A lo lejos, entre las nubes y la niebla, veías la cumbre del Ruco. En tus labios tenías la sensación salada del arenal, cuyas partículas se levantaban como polvo mágico y te rodeaban. Tus músculos estaban agotados, pero estabas viva. Esa cumbre, que por primera vez contemplabas, que casi podías tocar con los dedos de tu mano, estaba allí. Frente a ti. Era como un cóndor. Un cóndor de piedra. Un poderoso cóndor estoico, imperturbable, con hondo sentido del tiempo. Un cóndor en calma y reposo, con sus invencibles alas en descanso. Con su mirada firme, en dirección a los astros. Ese cóndor te esperaba. Estabas invocando todas las fuerzas de tus músculos y tu espíritu para llegar a él, subir las piedras, trepar por sobre los abismos, cumplir con esa cita ineludible de tu existencia. Porque, ya lo sabías, esas rocas sobre el Pichincha te habían esperado siempre, eran una suerte de hogar premeditado, eran un sentimiento que te explotaba en el pecho. Pensaste en Eliade, es decir que en alguna medida pensaste en mí. Era más una liviandad que una melancolía. Y eso no estaba mal, ni bien. Fue solo una idea o un recuerdo. Y pronto esa idea o ese recuerdo fueron sustituidos por una sensación de libertad. Si continuabas subiendo a ese ritmo ibas a llegar a la cumbre en menos de diez minutos. En el preciso instante en el que el sol iba a bañar a esas rocas prehistóricas, como lo había hecho cada día, desde hace miles de años, cientos de siglos antes de que te sobrevivieras a tí misma, de que asciendieras a esta cima, del tiempo gris de la pandemia.

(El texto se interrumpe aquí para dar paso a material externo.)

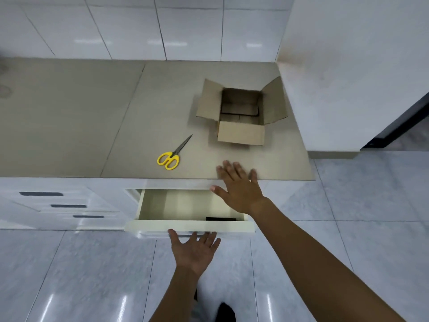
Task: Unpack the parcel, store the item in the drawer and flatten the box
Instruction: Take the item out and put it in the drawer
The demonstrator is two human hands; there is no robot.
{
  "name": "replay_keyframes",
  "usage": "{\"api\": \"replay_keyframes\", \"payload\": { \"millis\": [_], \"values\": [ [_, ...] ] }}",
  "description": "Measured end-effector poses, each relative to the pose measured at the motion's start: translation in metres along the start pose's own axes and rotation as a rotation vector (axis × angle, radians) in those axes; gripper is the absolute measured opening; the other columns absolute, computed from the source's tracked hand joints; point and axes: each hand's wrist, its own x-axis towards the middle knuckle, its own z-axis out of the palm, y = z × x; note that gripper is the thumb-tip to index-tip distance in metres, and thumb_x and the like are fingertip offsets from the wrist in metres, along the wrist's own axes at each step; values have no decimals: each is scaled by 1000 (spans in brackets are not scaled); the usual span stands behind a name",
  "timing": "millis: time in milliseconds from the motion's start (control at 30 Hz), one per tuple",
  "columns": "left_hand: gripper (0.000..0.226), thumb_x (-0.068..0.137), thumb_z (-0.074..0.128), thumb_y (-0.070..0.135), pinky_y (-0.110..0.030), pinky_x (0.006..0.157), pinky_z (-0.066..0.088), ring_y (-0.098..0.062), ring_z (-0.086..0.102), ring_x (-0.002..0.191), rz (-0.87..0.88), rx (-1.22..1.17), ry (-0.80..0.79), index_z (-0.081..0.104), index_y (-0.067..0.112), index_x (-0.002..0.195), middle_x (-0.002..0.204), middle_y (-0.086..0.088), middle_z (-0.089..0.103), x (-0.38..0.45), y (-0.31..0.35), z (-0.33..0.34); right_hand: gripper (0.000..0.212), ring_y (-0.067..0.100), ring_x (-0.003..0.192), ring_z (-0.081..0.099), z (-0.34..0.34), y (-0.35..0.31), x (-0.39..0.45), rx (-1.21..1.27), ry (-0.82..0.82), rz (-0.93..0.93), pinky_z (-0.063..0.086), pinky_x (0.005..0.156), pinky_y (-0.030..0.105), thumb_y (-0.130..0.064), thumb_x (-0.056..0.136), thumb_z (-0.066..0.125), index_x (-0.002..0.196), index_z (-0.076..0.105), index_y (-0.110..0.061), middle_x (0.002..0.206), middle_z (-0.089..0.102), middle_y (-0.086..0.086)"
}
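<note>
A brown cardboard box [241, 133] stands on the grey countertop [92, 117] at the right, all its flaps spread open. Under the counter's front edge a cream drawer [185, 226] is pulled out. A dark flat item [221, 219] lies at the drawer's front right. My left hand [195, 249] is spread with straight fingers, its fingertips at the drawer's front panel. My right hand [239, 187] hovers flat and spread over the counter edge and the drawer's right side, holding nothing.
Yellow-handled scissors [173, 153] lie on the counter left of the box. Three shut drawers with dark handle slots [68, 206] sit to the left. White tiled wall behind, a white wall block at the right, glossy grey floor tiles below.
</note>
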Motion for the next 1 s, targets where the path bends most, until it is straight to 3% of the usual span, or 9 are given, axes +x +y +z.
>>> {"api": "replay_keyframes", "payload": {
  "millis": [100,200,367,500,633,767,867,933,1000],
  "values": [
    [107,74,45,82,-54,116,20,-43,30,139,12,4,-15,14,16,153,156,-21,24,11,9,14,77,18,147,-17,-4,-2,1,-22,-40,4,-8,114,60,-72,89,15,152,-4,-32,161,-17,-7],
    [110,73,42,84,-53,117,19,-42,23,142,4,27,-47,22,9,151,157,-22,21,22,16,26,82,18,147,-20,-1,-4,-1,-29,-53,17,-9,114,61,-76,86,15,151,-7,-31,160,-20,-7],
    [112,74,39,84,-55,118,14,-43,12,145,43,-14,-23,6,12,153,158,-24,10,42,24,55,86,19,147,-18,-5,-6,1,-21,-66,22,-7,114,62,-79,83,17,152,-4,-31,161,-17,-6],
    [105,75,37,84,-54,117,18,-42,22,143,38,-4,-5,16,16,152,157,-23,20,54,26,73,83,18,149,-8,-14,-6,4,-15,-74,26,2,114,62,-78,84,19,152,6,-31,162,-7,-7],
    [119,68,38,89,-51,117,21,-34,30,141,-42,0,19,21,3,149,153,-19,30,63,30,85,77,18,148,5,-24,-5,7,3,-70,17,14,112,58,-75,86,23,149,19,-32,162,6,-8],
    [113,71,35,87,-51,116,23,-31,35,139,-47,-12,56,27,4,147,150,-17,36,70,34,91,70,19,144,17,-34,-6,13,31,-63,32,22,108,57,-74,87,26,143,32,-33,158,21,-9],
    [98,77,29,83,-53,111,28,-30,44,130,-59,94,102,37,6,138,140,-14,45,74,40,95,53,23,132,34,-41,-5,20,7,-18,33,31,100,55,-61,91,36,133,48,-30,145,40,-8],
    [89,83,24,79,-52,104,34,-31,50,118,-103,300,148,45,7,130,128,-14,52,75,51,97,38,25,121,41,-46,-2,26,21,19,10,38,94,49,-42,93,44,127,52,-26,134,47,-4],
    [83,91,20,71,-51,102,36,-33,51,116,-156,528,180,46,5,134,127,-16,56,69,68,95,38,25,117,47,-54,3,31,96,91,1,42,90,44,-29,92,47,129,51,-22,134,50,-1]
  ]
}}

* Miguel Molina Díaz (Quito, 1992), escritor y abogado. Es Master of Fine Arts (MFA) en Escritura Creativa en Español por la New York University (NYU). Es abogado por la Universidad San Francisco de Quito. Entre otros medios, ha escrito para La Hora, El Comercio, La República, y Mundo Diners. Ha recibido Mención de Honor en el Premio de Excelencia Periodística 2017 de la Sociedad Interamericana de Prensa (SIP), categoría Opinión. Ha publicado cuentos en antologías y ensayos en libros colectivos y revistas. En 2017 publicó su poemario Postales (Jaguar Editorial) y en 2020 su libro de no ficción Cuaderno de la lluvia (Dinediciones). Actualmente, es columnista de diario El Universo y profesor de la Universidad de Las Américas (UDLA).